Echte concrete regels gaan opstellen over wat wel en niet toegelaten moet worden op vlak van humor, lijkt mij niet aangewezen. Anders neigen we opnieuw naar censuur, wat niet de bedoeling kan zijn. Er zijn echter wel een aantal ongeschreven regels waarmee men rekening kan houden. Een eerste bepaling is dat er voor elke grap een bepaalde tijd en plaats is. Dat is vooral belangrijk als het gaat om onderwerpen die wat gevoeliger liggen in de maatschappij. Een vaak gehoorde opmerking is dat veel afhangt van de kwaliteit van de mop. Zo zeiden veel comedians dat ze er geen behoefte aan hebben om gratuite grappen te maken over gevoelige onderwerpen, maar dat ze eventueel wel een grap zouden maken over zo’n onderwerpen als het écht een goede grap is. Soms kan een onderwerp op een bepaald moment nog te ‘vers’ en te pijnlijk zijn om grappen over te maken, maar zou het op een later moment wel kunnen. Ook uit mijn enquête bleek dat mensen wel kunnen lachen met moppen over gevoelige onderwerpen, zolang de grap goed genoeg is om het onderwerp te rechtvaardigen. Het maken van grappen over gevoelige onderwerpen zou dan ook aangemoedigd moeten worden, op voorwaarde dat het respectvol blijft.  Wanneer je een grap maakt over een bepaald onderwerp, neem je de spanning die omtrent dat onderwerp heerst juist weg.

Een andere richtlijn is dat het niet de bedoeling mag zijn om personen echt te viseren. Zo kan je de Islam als gegeven bekritiseren, maar is het niet de bedoeling om een bepaalde moslim in het vizier te gaan nemen. Voor publieke figuren wordt echter een uitzondering gemaakt. Aangezien zij in een sterke positie staan en geacht worden in staat te zijn om zichzelf te verdedigen, wordt aangenomen dat zij tegen meer moeten kunnen.

Humor is bovenal een bron van vermaak. Een groot deel van het plezier dat we ervaren bij humor, komt net doordat er bepaalde taboes worden doorbroken en hierbij grenzen overschreden worden. Humor gaan reglementeren en aan banden leggen, is dan ook vrij zinloos. Bovendien zou het karakter van humor er net door verloren gaan. Het opleggen van regels zou zelfs een omgekeerd effect hebben, aangezien mensen dan juist meer geneigd zouden zijn om deze regels te overtreden en grenzen te blijven verleggen. Humor hangt dan ook erg samen met taboes in de maatschappij. Zo was seksualiteit in het begin van de 20e eeuw iets dat onderdrukt moest worden en was het geen probleem om te spreken over etnische verschillen. In onze huidige maatschappij wordt er echter vrijuit gesproken over seks en wordt vermeend racisme een steeds groter issue. Seksuele humor wordt over het algemeen niet langer beschouwd als een gevolg van seksuele frustratie of lust, terwijl grappen over etnische minderheden vaak wel geassocieerd worden met onderliggende racistische opvattingen.
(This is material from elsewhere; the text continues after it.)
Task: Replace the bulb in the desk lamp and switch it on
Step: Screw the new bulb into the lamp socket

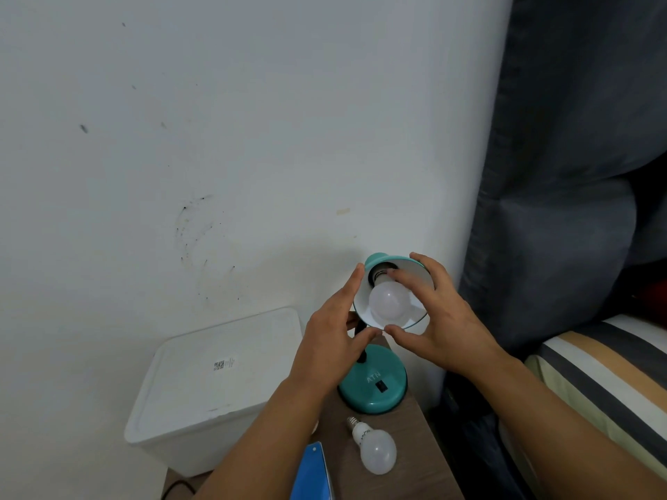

Seksistische of racistische grappen vertellen of grappig vinden, betekent dus zeker niet dat men per definitie ook een seksist of een racist is. Het is immers noch een voorwaarde, noch een noodzaak om het eens te zijn met de veronderstellingen waarop een grap gebaseerd is om deze grap grappig te vinden. Het grappige ligt hem vooral in het overschrijden van een bepaalde grens.

Met dit in het achterhoofd, komen we al een heel eind wat de ethiek omtrent humor betreft. Degene die humoristische boodschappen verspreidt kan in het achterhoofd houden dat zijn uitingen niet bij iedereen dezelfde reactie teweeg zullen brengen en dat het mogelijk is dat zijn uiting bij bepaalde personen negatieve emoties teweeg kan oproepen. De zender draagt dus een zekere morele verantwoordelijkheid. De ontvanger van zijn kant moet echter begrijpen dat humor in de meeste gevallen niet bedoeld is om te kwetsen en niet gestoeld is op echte attitudes.

Verder zou ik iedereen aanraden om grapjes te maken, zich te amuseren en te lachen zonder er teveel over na te denken. Humor is tenslotte iets wat we vooral niet te serieus moeten nemen.

Bibliografie

BIBLIOGRAFIE

 

1.      Aristoteles, 2009. The Nicomachean Ethics. New York, Oxford University Press.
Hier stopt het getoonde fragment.